SOURCE DATA Block Start
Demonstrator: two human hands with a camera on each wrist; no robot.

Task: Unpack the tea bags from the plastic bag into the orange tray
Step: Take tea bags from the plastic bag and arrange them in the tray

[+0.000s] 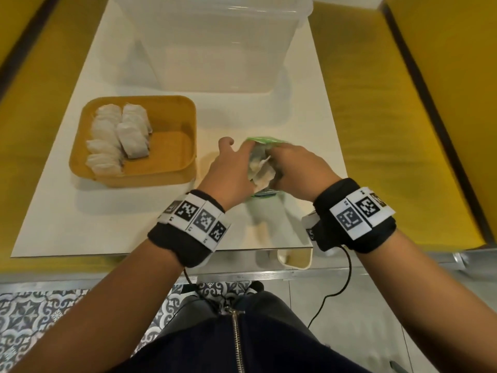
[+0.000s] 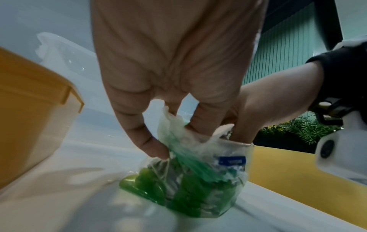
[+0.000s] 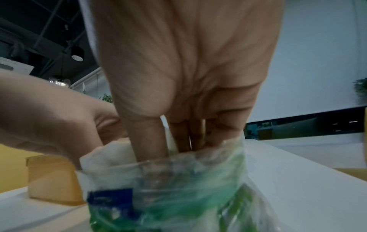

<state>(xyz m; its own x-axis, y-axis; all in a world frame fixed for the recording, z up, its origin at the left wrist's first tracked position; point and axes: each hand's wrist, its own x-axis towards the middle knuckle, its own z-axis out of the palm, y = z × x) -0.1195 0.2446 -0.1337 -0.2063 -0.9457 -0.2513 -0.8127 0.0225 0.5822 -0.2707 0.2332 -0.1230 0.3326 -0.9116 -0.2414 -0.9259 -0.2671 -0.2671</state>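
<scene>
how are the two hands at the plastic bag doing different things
The left hand pinches the bag at its rim from outside, holding the mouth open; the right hand has its fingers pushed down inside the bag. The left hand is on the side nearer the orange tray; the right hand is on the far side. What the right fingers hold is hidden. Both hands are at the bag's open mouth.

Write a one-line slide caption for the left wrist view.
Left hand pinches the plastic bag rim while the right hand reaches inside.

White table (image 1: 242,125) bears orange tray (image 1: 185,170), plastic bag (image 1: 262,140) (green-printed), clear bin (image 1: 215,49).
</scene>
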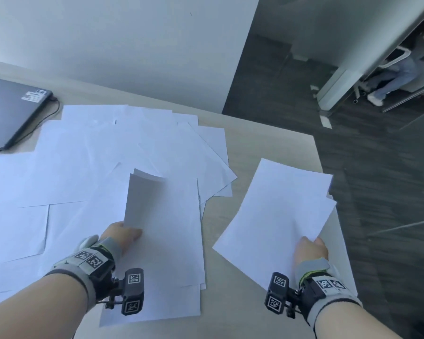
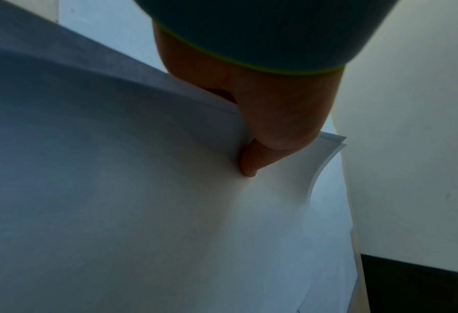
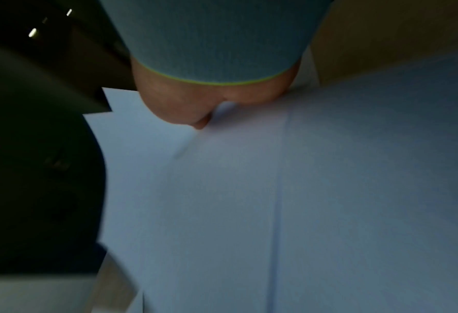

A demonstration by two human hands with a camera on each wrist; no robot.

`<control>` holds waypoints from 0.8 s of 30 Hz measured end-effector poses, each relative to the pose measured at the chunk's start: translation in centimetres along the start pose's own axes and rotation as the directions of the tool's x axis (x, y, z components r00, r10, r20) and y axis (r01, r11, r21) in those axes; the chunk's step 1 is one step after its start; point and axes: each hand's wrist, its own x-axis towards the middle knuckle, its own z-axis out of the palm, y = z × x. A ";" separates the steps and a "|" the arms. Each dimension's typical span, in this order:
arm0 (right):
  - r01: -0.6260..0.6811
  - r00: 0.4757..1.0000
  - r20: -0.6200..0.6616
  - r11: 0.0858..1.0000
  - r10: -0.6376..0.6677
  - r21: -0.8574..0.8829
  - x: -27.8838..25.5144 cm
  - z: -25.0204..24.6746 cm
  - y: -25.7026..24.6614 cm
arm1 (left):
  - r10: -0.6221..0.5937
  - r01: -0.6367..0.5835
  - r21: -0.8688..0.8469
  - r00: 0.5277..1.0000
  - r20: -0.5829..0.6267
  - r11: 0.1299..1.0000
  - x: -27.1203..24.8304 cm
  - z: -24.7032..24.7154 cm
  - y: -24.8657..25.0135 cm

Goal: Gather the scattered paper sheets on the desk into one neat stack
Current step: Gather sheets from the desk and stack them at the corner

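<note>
Several white paper sheets (image 1: 103, 152) lie scattered and overlapping across the light wooden desk (image 1: 267, 143). My left hand (image 1: 122, 234) pinches the near edge of a small bundle of sheets (image 1: 144, 199), which curls upward above the pile; the left wrist view shows the thumb (image 2: 249, 163) pressed on the bundle (image 2: 142, 190). My right hand (image 1: 310, 248) grips the near corner of a few sheets (image 1: 279, 211) lifted over the desk's right edge. In the right wrist view, the hand (image 3: 195, 110) holds these sheets (image 3: 276, 190), blurred.
A closed dark laptop (image 1: 10, 108) with a cable lies at the desk's far left. The desk ends at the right above dark carpet (image 1: 377, 179). A white wall (image 1: 120, 45) stands behind. A seated person (image 1: 399, 74) is far off at the upper right.
</note>
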 end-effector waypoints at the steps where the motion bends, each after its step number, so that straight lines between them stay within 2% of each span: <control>1: -0.025 1.000 0.005 0.998 0.024 0.051 0.0 -0.6 0.3 | 0.016 -0.016 0.010 1.000 0.015 1.000 -0.2 0.3 0.3; 3: -0.035 0.995 0.097 0.993 0.024 0.111 -0.2 -0.8 0.9 | 0.049 -0.051 0.027 0.997 0.063 0.998 -0.2 0.8 0.5; 6: 0.024 0.955 0.294 0.996 -0.048 0.084 -1.7 0.2 1.2 | 0.077 -0.082 0.031 0.988 0.132 0.996 -0.2 1.9 0.3; 9: 0.115 0.895 0.432 0.993 -0.114 0.023 -4.4 2.4 0.9 | 0.084 -0.096 0.073 0.984 0.155 0.993 0.2 3.0 -0.1; 13: 0.120 0.809 0.586 0.989 -0.046 -0.088 -8.2 6.7 1.1 | 0.045 -0.068 0.118 0.981 0.187 0.991 -0.7 4.0 0.2; 15: 0.145 0.758 0.651 0.984 -0.040 -0.108 -9.5 8.3 1.3 | 0.075 -0.112 0.166 0.974 0.213 0.980 -1.4 4.1 0.4; 18: 0.214 0.692 0.719 0.969 -0.062 -0.123 -11.4 9.2 0.7 | 0.157 -0.199 0.147 0.954 0.257 0.969 -1.6 4.2 0.4; 19: 0.251 0.692 0.716 0.959 -0.085 -0.129 -11.7 9.1 0.4 | 0.174 -0.217 0.143 0.949 0.264 0.966 -1.8 4.0 0.5; 21: 0.300 0.726 0.666 0.950 -0.170 -0.085 -11.7 8.4 -0.7 | 0.218 -0.249 0.089 0.939 0.265 0.964 -2.6 3.6 1.1; 24: 0.261 0.764 0.585 0.959 -0.272 0.105 -10.8 7.0 -2.7 | 0.344 -0.344 -0.045 0.908 0.239 0.938 -3.5 2.8 2.5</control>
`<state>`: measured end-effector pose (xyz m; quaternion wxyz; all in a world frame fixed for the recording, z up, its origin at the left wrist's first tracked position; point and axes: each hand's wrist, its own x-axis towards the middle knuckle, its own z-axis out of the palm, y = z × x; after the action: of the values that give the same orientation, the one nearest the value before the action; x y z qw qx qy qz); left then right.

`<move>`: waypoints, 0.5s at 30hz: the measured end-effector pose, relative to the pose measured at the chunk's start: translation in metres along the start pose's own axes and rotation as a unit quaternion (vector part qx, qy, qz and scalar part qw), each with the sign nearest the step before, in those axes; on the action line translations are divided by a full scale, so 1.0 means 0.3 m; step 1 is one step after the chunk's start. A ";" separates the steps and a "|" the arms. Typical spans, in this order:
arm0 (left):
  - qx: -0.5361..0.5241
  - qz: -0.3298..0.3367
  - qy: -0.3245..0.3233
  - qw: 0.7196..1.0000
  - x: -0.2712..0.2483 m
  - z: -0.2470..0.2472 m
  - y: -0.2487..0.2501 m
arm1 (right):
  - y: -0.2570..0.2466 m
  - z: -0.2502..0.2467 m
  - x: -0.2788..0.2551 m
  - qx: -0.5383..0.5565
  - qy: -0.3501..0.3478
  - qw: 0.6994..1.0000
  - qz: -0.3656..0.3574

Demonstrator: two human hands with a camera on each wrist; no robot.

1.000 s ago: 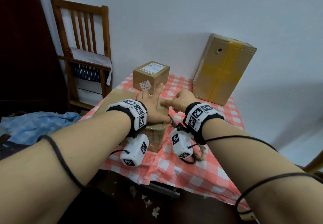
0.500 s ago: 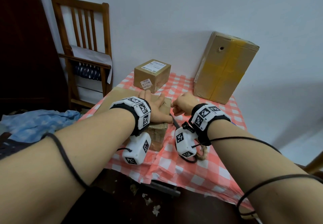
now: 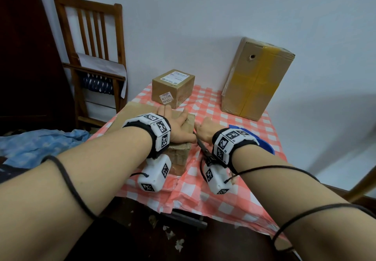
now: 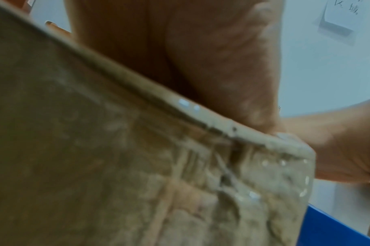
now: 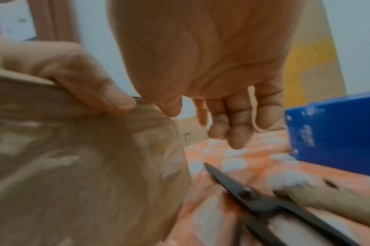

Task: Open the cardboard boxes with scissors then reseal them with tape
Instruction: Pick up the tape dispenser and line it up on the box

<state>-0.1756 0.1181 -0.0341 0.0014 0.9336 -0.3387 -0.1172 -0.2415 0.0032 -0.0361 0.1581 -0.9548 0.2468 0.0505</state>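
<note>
Both hands: left hand [image 3: 179,127] flat on box [image 3: 181,154]; right hand [image 5: 211,66] fingers [image 5: 238,133] loose, empty.

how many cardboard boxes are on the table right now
3. The near box lies under the left hand at the table's front; the small labelled box sits behind it; the tall yellow-taped box stands at the back right by the wall. Others may be out of view.

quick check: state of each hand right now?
Left hand: open, pressing flat on the box, thumb at its edge.
Right hand: open, holding nothing; scissors lie on the table below it.
</note>
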 end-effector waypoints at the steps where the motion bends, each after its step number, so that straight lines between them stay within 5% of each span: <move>1: 0.000 0.001 -0.003 1.000 0.000 0.001 0.000 | 0.009 0.007 -0.008 -0.011 -0.028 1.000 0.005; 3: -0.003 0.005 -0.007 1.000 0.001 0.003 -0.002 | 0.029 0.011 -0.011 -0.039 -0.043 0.998 0.000; 6: -0.011 0.023 -0.001 1.000 0.000 0.000 -0.010 | 0.044 -0.030 0.004 0.008 0.055 0.998 0.001; 10: -0.010 0.071 0.027 0.997 -0.027 -0.010 -0.023 | 0.012 -0.088 -0.022 0.085 0.115 0.981 -0.131; 15: 0.012 0.080 -0.031 0.996 -0.047 -0.008 -0.062 | 0.036 -0.029 -0.037 -0.107 0.090 0.965 -0.222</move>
<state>-0.1738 0.1410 -0.0302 -0.0112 0.8994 -0.4134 -0.1419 -0.2563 -0.0036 -0.0289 0.0396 -0.9976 0.0355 -0.0454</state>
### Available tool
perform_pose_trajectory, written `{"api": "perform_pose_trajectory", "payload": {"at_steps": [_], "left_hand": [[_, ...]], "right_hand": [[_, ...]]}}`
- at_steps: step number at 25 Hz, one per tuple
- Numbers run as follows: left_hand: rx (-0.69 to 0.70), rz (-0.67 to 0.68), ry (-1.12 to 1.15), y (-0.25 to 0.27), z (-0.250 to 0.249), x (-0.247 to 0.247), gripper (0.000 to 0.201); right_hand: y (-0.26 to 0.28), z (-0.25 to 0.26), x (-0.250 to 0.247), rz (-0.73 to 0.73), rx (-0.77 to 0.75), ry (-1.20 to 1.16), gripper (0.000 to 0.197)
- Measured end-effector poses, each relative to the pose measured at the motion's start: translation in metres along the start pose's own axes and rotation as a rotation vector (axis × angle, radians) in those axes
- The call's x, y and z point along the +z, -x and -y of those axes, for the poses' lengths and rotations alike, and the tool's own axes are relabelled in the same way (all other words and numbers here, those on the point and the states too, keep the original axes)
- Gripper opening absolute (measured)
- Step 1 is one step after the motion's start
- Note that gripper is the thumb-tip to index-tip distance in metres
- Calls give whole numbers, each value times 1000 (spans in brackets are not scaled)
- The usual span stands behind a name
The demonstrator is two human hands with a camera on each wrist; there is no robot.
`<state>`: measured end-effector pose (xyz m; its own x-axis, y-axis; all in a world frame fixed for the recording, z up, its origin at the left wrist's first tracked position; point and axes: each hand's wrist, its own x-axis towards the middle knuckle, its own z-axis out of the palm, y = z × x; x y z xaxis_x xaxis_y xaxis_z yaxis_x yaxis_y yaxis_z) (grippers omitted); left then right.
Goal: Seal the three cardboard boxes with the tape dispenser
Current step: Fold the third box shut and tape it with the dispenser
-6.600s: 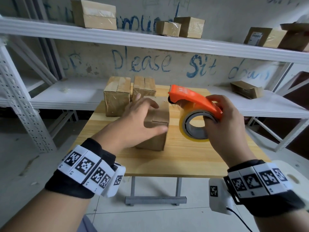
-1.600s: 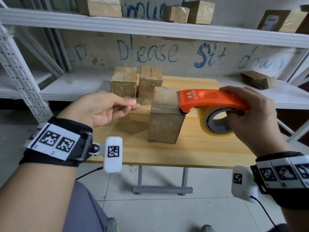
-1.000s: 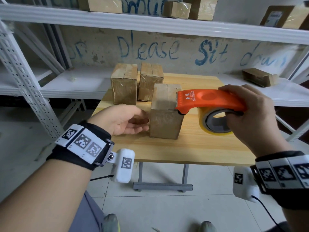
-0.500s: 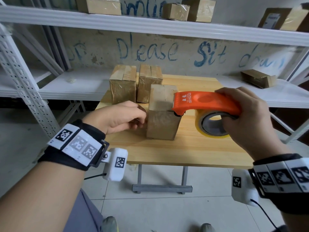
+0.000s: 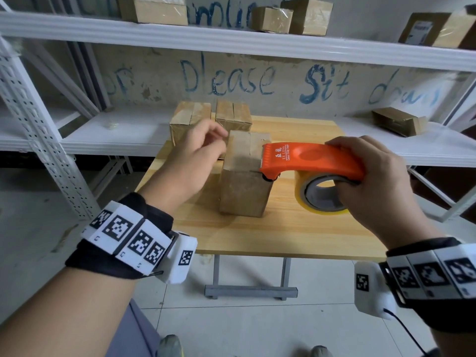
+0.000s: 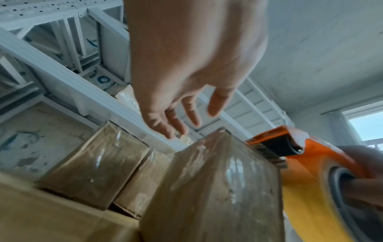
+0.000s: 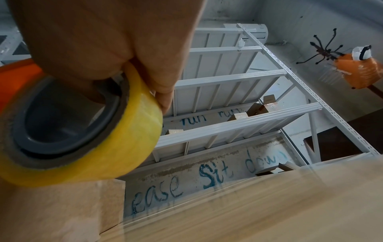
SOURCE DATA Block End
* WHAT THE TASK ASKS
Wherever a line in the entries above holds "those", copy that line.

* ANSWER SECTION
`<control>` holds waypoints from 0.8 s of 30 Hz measured end-effector poses, each relative to the pose measured at the chunk's start: translation in centimetres along the start pose's own axes and rotation as the directions of the tool's x axis (x, y, z components r00, r10, r20) and y axis (r01, r11, r21) in those axes; the chunk's step 1 is one step after its start; point and axes: each hand's wrist, its own x-axis towards the middle knuckle, its own z-axis out of the palm, y = z × x. A ";" separates the steps and a "|" the arms. Each dimension's typical span, in this order:
`<move>`: waypoints, 0.5s at 30hz: the measured end-effector pose, relative to the pose measured at the chunk's start: translation in metres along the start pose's own axes and rotation as a unit quaternion (vector part qx, qy, qz and scalar part qw), each with the sign nearest the step before, in those axes; on the action line translations are divided by a full scale, so 1.0 means 0.3 m; step 1 is one step after the chunk's start. A ";" separates the steps and a "|" the arms. Typical spans, in this order:
- Measured end-effector poses, each relative to the pose measured at the motion's start: translation in metres along the start pose's own axes and rotation as a rotation vector (axis × angle, radians) in those axes
- The call's x, y and z point along the +z, -x and -y of those axes, for the poses' lengths and rotations alike, and the tool's own axes are relabelled in the same way (all other words and numbers here, those on the point and the states too, keep the original axes)

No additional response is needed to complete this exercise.